Ironi itu sangat kuat. Gajah, yang dalam horizon kultural Nusantara adalah penjaga batas, kini berfungsi sebagai pekerja yang menyingkirkan bukti bahwa batas ekologis telah dilampaui. Rumah jelajahnya telah terpotong-potong, sumber pakannya lenyap, ruang hidupnya dikepung kebun monokultur sehingga konflik dengan manusia meningkat karena tidak ada lagi jalan aman untuk bergerak.
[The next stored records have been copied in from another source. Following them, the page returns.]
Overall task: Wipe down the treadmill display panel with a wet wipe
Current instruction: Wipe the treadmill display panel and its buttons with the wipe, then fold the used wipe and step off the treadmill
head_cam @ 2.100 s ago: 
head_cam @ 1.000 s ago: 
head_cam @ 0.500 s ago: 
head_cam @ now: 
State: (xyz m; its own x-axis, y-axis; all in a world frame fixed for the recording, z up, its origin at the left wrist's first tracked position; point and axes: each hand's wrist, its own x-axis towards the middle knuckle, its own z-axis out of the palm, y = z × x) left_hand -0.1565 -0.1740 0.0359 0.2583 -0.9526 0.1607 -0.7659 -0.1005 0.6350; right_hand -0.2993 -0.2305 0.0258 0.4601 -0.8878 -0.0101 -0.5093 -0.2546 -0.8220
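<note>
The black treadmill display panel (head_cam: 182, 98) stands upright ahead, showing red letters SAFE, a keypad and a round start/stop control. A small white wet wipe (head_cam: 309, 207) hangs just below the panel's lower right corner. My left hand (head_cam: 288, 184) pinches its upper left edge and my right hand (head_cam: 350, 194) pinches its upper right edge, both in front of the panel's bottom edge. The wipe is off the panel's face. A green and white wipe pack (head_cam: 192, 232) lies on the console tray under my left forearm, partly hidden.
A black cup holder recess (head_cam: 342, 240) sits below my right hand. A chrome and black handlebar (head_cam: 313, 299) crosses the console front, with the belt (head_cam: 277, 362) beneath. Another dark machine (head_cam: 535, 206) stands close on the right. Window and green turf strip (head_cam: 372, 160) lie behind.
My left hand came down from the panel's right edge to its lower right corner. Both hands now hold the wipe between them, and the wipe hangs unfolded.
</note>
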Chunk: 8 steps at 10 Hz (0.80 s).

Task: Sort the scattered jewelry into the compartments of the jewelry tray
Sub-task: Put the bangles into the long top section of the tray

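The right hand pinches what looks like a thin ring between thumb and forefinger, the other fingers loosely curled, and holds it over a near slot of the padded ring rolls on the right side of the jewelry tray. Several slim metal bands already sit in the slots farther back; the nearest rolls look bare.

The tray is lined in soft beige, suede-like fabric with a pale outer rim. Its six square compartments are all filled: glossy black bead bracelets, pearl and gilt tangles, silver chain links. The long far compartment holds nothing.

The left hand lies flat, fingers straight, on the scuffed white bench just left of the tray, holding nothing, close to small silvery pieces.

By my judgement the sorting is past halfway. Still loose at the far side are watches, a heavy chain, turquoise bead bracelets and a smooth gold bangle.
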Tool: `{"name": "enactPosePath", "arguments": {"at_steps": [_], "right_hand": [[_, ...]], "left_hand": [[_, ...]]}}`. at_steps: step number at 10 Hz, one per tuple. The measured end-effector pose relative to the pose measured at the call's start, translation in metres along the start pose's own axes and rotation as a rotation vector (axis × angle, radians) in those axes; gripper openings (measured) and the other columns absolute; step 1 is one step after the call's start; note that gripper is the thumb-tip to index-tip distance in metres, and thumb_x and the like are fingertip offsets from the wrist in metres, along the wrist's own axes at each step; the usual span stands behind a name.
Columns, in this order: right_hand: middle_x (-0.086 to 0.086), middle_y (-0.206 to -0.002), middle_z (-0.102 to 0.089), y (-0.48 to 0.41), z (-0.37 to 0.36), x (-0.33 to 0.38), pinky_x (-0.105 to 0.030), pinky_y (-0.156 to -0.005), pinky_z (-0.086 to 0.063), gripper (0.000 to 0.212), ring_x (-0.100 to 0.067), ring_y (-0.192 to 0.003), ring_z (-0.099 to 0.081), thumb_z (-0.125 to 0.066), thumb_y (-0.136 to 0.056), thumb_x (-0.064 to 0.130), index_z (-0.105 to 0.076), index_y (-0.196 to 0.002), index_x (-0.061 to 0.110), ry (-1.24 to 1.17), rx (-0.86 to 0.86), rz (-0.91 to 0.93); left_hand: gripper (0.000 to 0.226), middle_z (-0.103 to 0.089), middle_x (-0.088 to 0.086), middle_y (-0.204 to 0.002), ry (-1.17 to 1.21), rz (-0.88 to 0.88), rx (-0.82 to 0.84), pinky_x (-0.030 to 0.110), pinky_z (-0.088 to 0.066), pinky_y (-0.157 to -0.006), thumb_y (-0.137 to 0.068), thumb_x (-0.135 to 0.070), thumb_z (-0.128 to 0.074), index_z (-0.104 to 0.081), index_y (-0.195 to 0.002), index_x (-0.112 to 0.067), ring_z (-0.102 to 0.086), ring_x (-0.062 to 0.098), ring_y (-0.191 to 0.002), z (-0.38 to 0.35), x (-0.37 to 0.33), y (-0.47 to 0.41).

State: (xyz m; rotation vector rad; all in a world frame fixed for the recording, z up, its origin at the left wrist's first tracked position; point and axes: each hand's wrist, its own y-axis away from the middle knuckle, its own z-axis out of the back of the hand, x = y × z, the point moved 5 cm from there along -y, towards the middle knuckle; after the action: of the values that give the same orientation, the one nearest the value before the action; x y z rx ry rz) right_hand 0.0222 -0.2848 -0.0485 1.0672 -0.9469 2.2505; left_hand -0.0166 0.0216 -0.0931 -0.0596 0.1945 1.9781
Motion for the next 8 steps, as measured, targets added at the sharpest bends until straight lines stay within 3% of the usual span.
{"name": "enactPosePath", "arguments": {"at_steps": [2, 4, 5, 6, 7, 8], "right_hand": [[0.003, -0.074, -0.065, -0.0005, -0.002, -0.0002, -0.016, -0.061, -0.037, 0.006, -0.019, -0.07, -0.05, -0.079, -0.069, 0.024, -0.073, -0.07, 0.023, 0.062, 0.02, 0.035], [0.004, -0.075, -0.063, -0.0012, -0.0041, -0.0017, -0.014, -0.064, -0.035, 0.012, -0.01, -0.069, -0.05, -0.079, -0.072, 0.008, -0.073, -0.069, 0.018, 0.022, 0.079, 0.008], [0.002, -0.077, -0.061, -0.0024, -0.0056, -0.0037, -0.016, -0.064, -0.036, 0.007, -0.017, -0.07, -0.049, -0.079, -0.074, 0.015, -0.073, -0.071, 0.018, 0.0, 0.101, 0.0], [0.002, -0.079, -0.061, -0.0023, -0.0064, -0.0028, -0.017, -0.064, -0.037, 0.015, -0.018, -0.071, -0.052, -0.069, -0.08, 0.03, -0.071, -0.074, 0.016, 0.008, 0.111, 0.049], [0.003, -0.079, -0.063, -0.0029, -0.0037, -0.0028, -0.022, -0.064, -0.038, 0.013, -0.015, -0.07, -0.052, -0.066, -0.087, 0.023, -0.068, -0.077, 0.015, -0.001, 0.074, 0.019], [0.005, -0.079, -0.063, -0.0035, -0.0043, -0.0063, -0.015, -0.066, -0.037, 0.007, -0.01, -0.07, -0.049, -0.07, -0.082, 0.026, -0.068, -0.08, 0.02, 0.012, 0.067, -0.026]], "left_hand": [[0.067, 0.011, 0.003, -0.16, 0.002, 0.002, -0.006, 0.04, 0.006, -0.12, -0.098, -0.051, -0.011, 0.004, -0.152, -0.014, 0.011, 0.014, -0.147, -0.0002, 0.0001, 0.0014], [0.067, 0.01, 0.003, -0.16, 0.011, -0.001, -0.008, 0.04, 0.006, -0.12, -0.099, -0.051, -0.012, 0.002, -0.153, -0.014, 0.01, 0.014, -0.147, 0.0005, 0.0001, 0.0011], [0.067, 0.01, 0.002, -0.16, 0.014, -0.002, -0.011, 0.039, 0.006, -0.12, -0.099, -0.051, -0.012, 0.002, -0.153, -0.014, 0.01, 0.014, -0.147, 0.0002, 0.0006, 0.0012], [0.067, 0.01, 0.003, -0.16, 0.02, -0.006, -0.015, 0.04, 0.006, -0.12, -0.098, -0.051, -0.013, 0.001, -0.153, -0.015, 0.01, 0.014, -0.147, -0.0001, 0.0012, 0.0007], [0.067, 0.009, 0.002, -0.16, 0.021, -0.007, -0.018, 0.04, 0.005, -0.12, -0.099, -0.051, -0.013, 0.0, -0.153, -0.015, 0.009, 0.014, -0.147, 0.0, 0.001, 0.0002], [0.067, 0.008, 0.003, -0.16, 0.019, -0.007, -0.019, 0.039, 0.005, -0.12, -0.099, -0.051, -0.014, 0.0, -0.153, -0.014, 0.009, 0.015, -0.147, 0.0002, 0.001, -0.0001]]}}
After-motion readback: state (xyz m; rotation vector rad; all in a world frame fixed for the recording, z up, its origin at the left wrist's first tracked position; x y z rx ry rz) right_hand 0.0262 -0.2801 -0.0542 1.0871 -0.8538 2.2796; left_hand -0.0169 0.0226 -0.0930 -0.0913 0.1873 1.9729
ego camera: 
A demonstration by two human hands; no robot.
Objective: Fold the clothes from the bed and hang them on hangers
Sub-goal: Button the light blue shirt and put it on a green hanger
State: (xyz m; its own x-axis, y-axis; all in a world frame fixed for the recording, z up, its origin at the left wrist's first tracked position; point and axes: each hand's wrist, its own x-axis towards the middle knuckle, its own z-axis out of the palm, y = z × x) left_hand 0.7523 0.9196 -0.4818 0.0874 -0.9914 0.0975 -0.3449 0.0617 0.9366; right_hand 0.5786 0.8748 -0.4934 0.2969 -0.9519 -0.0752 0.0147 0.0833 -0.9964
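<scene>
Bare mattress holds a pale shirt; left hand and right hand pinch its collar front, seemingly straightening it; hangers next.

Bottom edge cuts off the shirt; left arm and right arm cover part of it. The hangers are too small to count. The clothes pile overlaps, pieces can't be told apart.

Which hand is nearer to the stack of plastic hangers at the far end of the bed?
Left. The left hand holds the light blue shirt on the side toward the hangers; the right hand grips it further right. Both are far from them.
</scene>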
Dan bahkan ketika bencana datang, gajah tidak dipandang sebagai korban utama, tetapi sebagai alat yang dapat dimanfaatkan. Logikanya sederhana, bahwa selama tubuh gajah masih hidup, ia dapat bekerja dan layak dimanfaatkan. Tapi setelah mati, ia hanyalah statistik kehilangan.
Dalam kerangka moral budaya Nusantara, logika ini akan dibaca sebagai hilangnya penjaga keseimbangan. Ganesha tidak lagi ditempatkan di gerbang. Ia dipindahkan ke tengah jalan sebagai tenaga angkut. Gajah Sena yang menuntun kelahiran ksatria kini menuntun kayu gelondongan dari hutan yang terbawa arus.
Nama Gajah Mada yang melambangkan stabilitas negara kini berhadapan dengan krisis ekologis yang menunjukkan justru hilangnya stabilitas itu sendiri. Dengan kata lain, hancurnya hutan bukan hanya keruntuhan ekologis, tetapi keruntuhan simbol-simbol etis yang selama ini menjaga cara kita membaca dunia.
Berbagai perspektif – ekologi modern dan spiritual-kultural kuno – bertemu di satu titik. Bahwa keduanya menegaskan jika pelanggaran batas membawa konsekuensi. Deforestasi berarti menyingkirkan penyeimbang air, hilangnya rimba berarti hilangnya penopang tanah dan fragmentasi habitat berarti hilangnya stabilitas rantai kehidupan.
Dan dalam narasi yang lebih purba, hilangnya penjaga batas berarti hilangnya orientasi moral. Keduanya menyampaikan pesan yang sama dengan bahasa berbeda.
Maka, pertanyaannya kini tidak lagi sekadar ekologis, tetapi etis. Jika gajah, makhluk yang dalam sejarah kita posisikan sebagai penuntun keseimbangan dan penjaga tatanan itu kini justru menjadi korban sekaligus pekerja dari kehancuran ekologis, bagaimana mungkin kita masih mengaku sedang membangun masa depan yang beradab?